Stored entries
◆ ◆ ◆ ◆ ◆ ◆ ◆
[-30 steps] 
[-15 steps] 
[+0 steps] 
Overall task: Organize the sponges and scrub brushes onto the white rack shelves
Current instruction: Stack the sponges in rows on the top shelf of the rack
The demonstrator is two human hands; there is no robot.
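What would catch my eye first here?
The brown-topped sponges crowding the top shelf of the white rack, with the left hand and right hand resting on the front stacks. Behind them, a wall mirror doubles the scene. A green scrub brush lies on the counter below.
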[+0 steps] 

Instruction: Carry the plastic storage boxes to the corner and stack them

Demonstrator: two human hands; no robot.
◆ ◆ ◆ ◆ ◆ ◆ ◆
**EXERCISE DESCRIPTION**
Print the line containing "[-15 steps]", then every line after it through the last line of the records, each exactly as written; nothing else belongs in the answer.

**SOLUTION FOR THIS PROBLEM**
[-15 steps] 
[+0 steps] 
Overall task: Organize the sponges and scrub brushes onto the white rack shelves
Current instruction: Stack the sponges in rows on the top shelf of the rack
The demonstrator is two human hands; there is no robot.
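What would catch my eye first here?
The brown-topped sponges crowding the top shelf of the white rack, with the left hand and right hand resting on the front stacks. Behind them, a wall mirror doubles the scene. A green scrub brush lies on the counter below.
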[+0 steps] 

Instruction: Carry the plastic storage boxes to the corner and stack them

Demonstrator: two human hands; no robot.

This exercise requires no further response.